= About this exercise =
Select from the records below every line that has the word "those" in it.

= Provided records =
- - -

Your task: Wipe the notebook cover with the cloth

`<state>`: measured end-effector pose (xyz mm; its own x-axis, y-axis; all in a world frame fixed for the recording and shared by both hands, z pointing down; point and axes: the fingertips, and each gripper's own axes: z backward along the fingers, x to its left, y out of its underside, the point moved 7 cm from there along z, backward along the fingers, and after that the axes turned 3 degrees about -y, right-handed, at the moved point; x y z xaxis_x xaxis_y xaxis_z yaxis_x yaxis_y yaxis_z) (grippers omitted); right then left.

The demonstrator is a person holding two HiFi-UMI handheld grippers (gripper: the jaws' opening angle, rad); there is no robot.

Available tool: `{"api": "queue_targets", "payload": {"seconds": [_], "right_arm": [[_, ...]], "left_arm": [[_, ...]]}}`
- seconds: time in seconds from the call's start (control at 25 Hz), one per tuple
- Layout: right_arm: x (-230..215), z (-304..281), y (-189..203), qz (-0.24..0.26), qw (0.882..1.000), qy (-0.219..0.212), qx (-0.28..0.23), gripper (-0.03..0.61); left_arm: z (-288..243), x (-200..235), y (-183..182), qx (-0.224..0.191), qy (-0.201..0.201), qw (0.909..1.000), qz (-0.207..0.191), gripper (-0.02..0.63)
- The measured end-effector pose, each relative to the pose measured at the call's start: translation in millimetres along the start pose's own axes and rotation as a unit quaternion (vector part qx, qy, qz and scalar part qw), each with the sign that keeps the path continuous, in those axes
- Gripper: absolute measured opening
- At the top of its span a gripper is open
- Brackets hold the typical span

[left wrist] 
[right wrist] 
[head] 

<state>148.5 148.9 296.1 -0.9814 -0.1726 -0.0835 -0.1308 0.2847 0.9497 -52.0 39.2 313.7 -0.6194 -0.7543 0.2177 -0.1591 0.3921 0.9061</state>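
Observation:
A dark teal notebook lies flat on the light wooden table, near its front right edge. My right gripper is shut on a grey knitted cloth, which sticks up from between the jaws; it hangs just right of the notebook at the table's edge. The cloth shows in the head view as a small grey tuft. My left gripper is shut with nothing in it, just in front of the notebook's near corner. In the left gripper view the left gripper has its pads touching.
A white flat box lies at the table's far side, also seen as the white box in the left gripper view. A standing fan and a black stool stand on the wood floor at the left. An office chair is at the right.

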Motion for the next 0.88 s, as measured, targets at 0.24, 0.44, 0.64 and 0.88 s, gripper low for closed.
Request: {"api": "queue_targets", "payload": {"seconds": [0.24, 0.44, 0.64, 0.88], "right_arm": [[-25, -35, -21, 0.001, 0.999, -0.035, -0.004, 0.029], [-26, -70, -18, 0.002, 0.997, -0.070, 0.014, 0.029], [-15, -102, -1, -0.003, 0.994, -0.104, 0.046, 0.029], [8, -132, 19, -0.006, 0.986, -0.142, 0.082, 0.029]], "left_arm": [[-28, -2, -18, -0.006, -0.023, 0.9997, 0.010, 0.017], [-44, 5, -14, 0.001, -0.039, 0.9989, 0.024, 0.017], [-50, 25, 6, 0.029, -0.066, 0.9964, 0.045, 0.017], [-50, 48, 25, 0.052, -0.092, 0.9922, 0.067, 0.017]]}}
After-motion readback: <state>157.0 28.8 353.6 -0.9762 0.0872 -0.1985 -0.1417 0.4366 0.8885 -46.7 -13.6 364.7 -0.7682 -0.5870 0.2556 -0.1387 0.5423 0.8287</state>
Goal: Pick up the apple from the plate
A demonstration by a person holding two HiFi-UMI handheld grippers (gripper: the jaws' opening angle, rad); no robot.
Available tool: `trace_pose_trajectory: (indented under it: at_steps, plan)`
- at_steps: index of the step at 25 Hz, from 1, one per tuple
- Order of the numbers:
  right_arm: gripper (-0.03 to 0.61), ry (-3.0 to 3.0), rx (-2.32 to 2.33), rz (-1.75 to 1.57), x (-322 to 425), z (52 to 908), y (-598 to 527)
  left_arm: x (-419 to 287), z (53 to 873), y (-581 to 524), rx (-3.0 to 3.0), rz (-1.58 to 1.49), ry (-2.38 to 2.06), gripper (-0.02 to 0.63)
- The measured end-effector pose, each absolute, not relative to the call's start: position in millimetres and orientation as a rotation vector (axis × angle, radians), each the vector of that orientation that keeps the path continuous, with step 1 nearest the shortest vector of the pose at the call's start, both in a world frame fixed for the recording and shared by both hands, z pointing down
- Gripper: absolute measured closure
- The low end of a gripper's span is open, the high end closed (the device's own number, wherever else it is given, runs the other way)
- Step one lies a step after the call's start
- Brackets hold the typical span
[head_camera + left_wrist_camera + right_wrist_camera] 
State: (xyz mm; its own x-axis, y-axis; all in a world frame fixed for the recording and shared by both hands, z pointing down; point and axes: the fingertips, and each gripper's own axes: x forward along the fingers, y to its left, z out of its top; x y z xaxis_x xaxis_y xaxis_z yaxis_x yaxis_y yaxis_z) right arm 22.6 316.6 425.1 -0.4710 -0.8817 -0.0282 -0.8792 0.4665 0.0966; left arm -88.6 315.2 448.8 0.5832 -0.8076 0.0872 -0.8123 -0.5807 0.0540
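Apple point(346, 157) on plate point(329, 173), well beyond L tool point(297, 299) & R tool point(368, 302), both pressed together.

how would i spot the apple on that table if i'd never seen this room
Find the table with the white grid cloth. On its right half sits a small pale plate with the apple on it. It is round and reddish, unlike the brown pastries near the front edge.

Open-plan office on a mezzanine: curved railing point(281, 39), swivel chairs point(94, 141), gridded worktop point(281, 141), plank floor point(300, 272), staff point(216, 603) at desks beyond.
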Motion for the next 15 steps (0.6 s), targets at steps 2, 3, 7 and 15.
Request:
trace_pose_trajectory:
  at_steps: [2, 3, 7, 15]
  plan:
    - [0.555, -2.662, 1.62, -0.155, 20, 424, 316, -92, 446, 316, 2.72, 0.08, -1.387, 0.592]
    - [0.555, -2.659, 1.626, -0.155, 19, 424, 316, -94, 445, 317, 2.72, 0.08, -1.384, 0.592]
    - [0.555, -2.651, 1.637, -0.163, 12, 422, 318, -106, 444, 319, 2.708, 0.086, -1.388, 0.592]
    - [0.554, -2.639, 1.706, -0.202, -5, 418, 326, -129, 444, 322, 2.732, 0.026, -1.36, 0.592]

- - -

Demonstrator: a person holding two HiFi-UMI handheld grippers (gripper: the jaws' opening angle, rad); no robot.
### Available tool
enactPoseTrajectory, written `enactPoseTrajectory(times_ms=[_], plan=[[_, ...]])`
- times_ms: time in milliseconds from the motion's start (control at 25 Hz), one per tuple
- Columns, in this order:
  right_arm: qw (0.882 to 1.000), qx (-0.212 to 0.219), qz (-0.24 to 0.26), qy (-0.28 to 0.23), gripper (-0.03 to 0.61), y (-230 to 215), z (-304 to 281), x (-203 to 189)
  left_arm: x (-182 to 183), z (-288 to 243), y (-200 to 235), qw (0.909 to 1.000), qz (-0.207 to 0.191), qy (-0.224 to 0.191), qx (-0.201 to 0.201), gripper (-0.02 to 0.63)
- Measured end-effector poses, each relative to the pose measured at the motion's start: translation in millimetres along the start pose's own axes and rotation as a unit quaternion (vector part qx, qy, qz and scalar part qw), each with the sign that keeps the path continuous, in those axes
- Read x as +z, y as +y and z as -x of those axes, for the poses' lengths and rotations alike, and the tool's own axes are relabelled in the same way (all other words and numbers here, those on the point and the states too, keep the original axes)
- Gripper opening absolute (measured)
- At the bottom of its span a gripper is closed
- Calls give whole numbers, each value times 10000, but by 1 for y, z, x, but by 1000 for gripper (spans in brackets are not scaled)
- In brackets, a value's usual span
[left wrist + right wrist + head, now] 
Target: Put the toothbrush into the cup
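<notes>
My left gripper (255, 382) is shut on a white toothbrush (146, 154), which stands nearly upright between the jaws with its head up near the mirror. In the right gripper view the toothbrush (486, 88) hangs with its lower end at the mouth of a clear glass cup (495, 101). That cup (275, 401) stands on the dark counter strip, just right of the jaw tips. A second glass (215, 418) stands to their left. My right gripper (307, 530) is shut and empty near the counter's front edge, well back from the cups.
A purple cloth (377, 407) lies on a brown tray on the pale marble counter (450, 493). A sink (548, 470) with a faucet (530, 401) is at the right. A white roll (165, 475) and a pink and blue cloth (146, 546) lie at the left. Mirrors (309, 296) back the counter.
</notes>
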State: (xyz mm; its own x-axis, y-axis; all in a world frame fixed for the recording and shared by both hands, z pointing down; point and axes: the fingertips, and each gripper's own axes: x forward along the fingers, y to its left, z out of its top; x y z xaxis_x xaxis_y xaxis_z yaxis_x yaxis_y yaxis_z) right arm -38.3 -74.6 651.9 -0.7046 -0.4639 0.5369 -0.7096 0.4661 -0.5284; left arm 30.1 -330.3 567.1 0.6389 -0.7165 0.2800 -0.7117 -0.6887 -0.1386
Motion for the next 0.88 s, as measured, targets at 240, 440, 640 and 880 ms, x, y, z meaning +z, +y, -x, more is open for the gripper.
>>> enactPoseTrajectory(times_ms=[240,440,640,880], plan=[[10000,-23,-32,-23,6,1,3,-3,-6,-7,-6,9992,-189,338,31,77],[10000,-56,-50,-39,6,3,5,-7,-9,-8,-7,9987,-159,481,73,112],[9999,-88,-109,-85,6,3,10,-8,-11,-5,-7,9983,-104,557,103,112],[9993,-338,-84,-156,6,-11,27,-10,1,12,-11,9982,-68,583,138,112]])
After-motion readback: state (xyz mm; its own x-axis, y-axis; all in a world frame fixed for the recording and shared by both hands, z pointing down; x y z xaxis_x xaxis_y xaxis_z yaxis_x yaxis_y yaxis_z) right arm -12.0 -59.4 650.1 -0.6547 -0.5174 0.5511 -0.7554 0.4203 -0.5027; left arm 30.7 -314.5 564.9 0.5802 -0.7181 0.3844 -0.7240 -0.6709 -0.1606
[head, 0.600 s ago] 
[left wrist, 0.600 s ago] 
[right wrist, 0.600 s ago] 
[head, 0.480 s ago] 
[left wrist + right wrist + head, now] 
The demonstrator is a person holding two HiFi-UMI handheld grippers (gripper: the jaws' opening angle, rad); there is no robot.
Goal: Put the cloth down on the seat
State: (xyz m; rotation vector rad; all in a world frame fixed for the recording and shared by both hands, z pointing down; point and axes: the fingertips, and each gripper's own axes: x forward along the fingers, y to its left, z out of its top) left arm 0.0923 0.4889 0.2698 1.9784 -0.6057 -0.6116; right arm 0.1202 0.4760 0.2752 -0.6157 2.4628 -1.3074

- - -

= Expected output =
- The measured end-effector pose, each relative to the pose measured at the call's start: translation in millimetres along the start pose's own axes and rotation as a unit quaternion (vector part qx, qy, qz and scalar part qw), each with the sign that keeps the path continuous, in those axes
- Measured end-effector poses, each relative to the pose measured at the motion's start: translation in millimetres along the start pose's own axes and rotation as a unit quaternion (vector part qx, qy, qz and scalar part qw), each with the sign that keeps the path continuous, in those axes
- Read x as +z, y as +y and z as -x of those axes, for the poses' lengths and rotations alike, and the tool's own axes are relabelled in the same way (all other words and numbers here, those on the point and the states too, keep the original axes)

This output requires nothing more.